El momento más peligroso llegó durante la mañana del 15 de junio. El Vimy entró en una niebla tan densa que Alcock apenas podía distinguir los extremos de las alas y terminó perdiendo la referencia del horizonte. Intentó recuperar el equilibrio guiándose por los instrumentos, pero el indicador de velocidad había quedado atascado; el avión levantó demasiado el morro, perdió velocidad, entró en pérdida y comenzó a caer mientras seguían envueltos en las nubes. Cuando finalmente salieron de ellas estaban a menos de 30 metros sobre el Atlántico. Alcock consiguió nivelar el aparato a unos 15 metros de las olas, con varias horas de vuelo todavía por delante. Fue el instante en que la hazaña estuvo a punto de convertirse en tragedia: la combinación de un instrumento defectuoso, la pérdida de horizonte y la fatiga acumulada casi los envía al fondo del océano.

Irlanda apareció finalmente bajo ellos aquella misma mañana. Tras algo más de 16 horas de vuelo, Alcock buscó un lugar donde posar el Vimy cerca de Clifden y eligió lo que desde el aire parecía un terreno firme. Era una turbera. Las ruedas se hundieron y el avión terminó clavado de morro, aunque ambos aviadores salieron ilesos. El aterrizaje, accidentado pero exitoso, cerró un capítulo que había comenzado 16 años antes con el primer vuelo de los hermanos Wright. En ese lapso de tiempo, la aviación había pasado de ser un experimento de campo a una herramienta capaz de unir continentes.

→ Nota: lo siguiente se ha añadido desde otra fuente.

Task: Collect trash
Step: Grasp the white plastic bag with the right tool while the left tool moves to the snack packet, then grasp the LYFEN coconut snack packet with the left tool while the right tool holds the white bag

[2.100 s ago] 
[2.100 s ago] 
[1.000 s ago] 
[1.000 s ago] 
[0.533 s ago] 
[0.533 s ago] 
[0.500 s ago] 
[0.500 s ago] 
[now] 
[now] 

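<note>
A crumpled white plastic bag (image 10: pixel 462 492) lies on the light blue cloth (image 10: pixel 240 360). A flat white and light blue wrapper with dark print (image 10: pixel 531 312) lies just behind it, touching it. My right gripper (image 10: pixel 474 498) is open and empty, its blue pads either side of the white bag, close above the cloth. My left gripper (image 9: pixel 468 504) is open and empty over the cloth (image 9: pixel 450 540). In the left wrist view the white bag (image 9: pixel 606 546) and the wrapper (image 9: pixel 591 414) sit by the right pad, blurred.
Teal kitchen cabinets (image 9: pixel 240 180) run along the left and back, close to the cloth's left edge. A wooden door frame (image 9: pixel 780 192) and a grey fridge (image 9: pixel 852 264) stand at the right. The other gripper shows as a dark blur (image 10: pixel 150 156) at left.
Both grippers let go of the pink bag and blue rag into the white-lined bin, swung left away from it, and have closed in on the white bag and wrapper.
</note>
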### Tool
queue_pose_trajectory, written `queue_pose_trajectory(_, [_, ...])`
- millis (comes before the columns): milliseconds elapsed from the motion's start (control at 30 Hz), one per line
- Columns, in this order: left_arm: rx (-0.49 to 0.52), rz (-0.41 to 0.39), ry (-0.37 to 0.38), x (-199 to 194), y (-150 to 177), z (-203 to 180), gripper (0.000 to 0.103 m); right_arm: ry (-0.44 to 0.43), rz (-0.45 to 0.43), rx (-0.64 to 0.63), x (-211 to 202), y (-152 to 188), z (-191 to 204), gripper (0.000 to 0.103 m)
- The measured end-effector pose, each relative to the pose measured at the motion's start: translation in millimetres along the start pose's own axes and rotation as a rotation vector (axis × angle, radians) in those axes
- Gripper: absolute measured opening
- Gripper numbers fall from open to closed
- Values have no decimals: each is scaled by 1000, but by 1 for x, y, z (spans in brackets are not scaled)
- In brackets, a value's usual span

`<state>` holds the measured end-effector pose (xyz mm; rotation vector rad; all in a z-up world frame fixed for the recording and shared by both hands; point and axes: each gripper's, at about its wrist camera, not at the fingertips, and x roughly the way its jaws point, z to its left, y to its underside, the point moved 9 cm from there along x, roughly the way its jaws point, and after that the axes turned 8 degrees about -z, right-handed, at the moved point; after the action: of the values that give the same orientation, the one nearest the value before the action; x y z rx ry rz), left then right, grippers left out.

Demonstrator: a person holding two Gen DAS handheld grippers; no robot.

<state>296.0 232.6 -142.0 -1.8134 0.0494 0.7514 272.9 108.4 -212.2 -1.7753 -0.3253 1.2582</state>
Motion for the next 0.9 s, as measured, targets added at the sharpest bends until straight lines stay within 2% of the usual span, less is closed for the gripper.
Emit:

El legado visual de una hazaña grabada en la memoria colectiva

La imagen quedó como un cierre casi perfecto para aquella hazaña: apenas 16 años después del primer vuelo de los Wright, un avión había conseguido unir Norteamérica y Europa sin tocar tierra entre medias. Pero lo que distingue este hito de otros anteriores es la calidad y cantidad de documentación gráfica que lo acompaña. No solo conservamos las fotografías del Vimy antes del despegue y después del aterrizaje; también existen imágenes de los preparativos, de los mapas de navegación, del equipo personal de los aviadores. Esa riqueza documental ha permitido que generaciones posteriores puedan reconstruir con precisión los detalles de la travesía, desde la carga de combustible hasta la expresión de agotamiento en los rostros de Alcock y Brown al llegar a Irlanda.

¿Por qué este vuelo fue un punto de inflexión en la historia de la aviación?

La respuesta es doble. Por un lado, demostró que los aviones podían realizar travesías oceánicas directas, sin necesidad de escalas ni apoyo naval, lo que abrió la puerta a las rutas comerciales transatlánticas que hoy damos por sentadas. Por otro, estableció un estándar de navegación aérea de largo alcance que influiría en el diseño de aeronaves y en la formación de pilotos durante décadas. El vuelo de Alcock y Brown no fue un accidente afortunado: fue el resultado de la planificación meticulosa, la adaptación técnica y el coraje humano en condiciones límite.

De la madera y la tela al carbono y la aviónica: el salto tecnológico en un siglo

La comparación con la aviación actual es inevitable. Un Boeing 787 o un Airbus A350 no solo son más grandes; son órdenes de magnitud más seguros, eficientes y capaces. Donde el Vickers Vimy llevaba 3.900 litros de combustible para 16 horas de vuelo y dos tripulantes, un A350-900 puede transportar más de 140.000 litros, cubrir distancias superiores a 15.000 kilómetros y llevar a más de 300 pasajeros. Los motores Rolls-Royce Eagle de 360 CV han sido reemplazados por turbofanes que generan más de 80.000 libras de empuje. La navegación por estima y observación estelar ha dado paso al GPS, el sistema de gestión de vuelo y el piloto automático. Sin embargo, el principio fundamental sigue siendo el mismo: un avión vuela porque alguien decidió que el océano no debía ser una barrera.

El vuelo de Alcock y Brown representa, en última instancia, el triunfo de la voluntad sobre las limitaciones tecnológicas. En un momento en que la aviación comercial conecta el mundo en cuestión de horas, es fácil olvidar que todo comenzó con una estructura de madera y tela, dos motores y la determinación de dos hombres que se atrevieron a mirar al Atlántico y decir: «Vamos a cruzarlo de una vez». Hoy, cuando los aviones vuelan rutas transatlánticas cada pocos minutos, la hazaña de 1919 sigue siendo un recordatorio de que cada vuelo moderno se sostiene sobre los hombros de aquellos que se atrevieron a volar sin red.